Instructions to follow: Word for word, transcribe the data below.

Given data:
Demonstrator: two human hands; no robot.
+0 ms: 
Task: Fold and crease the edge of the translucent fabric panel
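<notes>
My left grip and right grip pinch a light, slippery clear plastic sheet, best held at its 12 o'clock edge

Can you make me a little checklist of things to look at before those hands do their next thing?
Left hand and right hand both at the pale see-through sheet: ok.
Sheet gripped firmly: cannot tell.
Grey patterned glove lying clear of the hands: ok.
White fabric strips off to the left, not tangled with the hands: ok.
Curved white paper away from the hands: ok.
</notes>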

Result of this exercise:
Demonstrator: two human hands; no robot.
+0 ms: 
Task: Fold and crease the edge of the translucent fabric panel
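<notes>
My left grip and right grip pinch a light, slippery clear plastic sheet, best held at its 12 o'clock edge

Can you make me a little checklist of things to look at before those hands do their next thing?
Left hand and right hand both at the pale see-through sheet: ok.
Sheet gripped firmly: cannot tell.
Grey patterned glove lying clear of the hands: ok.
White fabric strips off to the left, not tangled with the hands: ok.
Curved white paper away from the hands: ok.
</notes>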

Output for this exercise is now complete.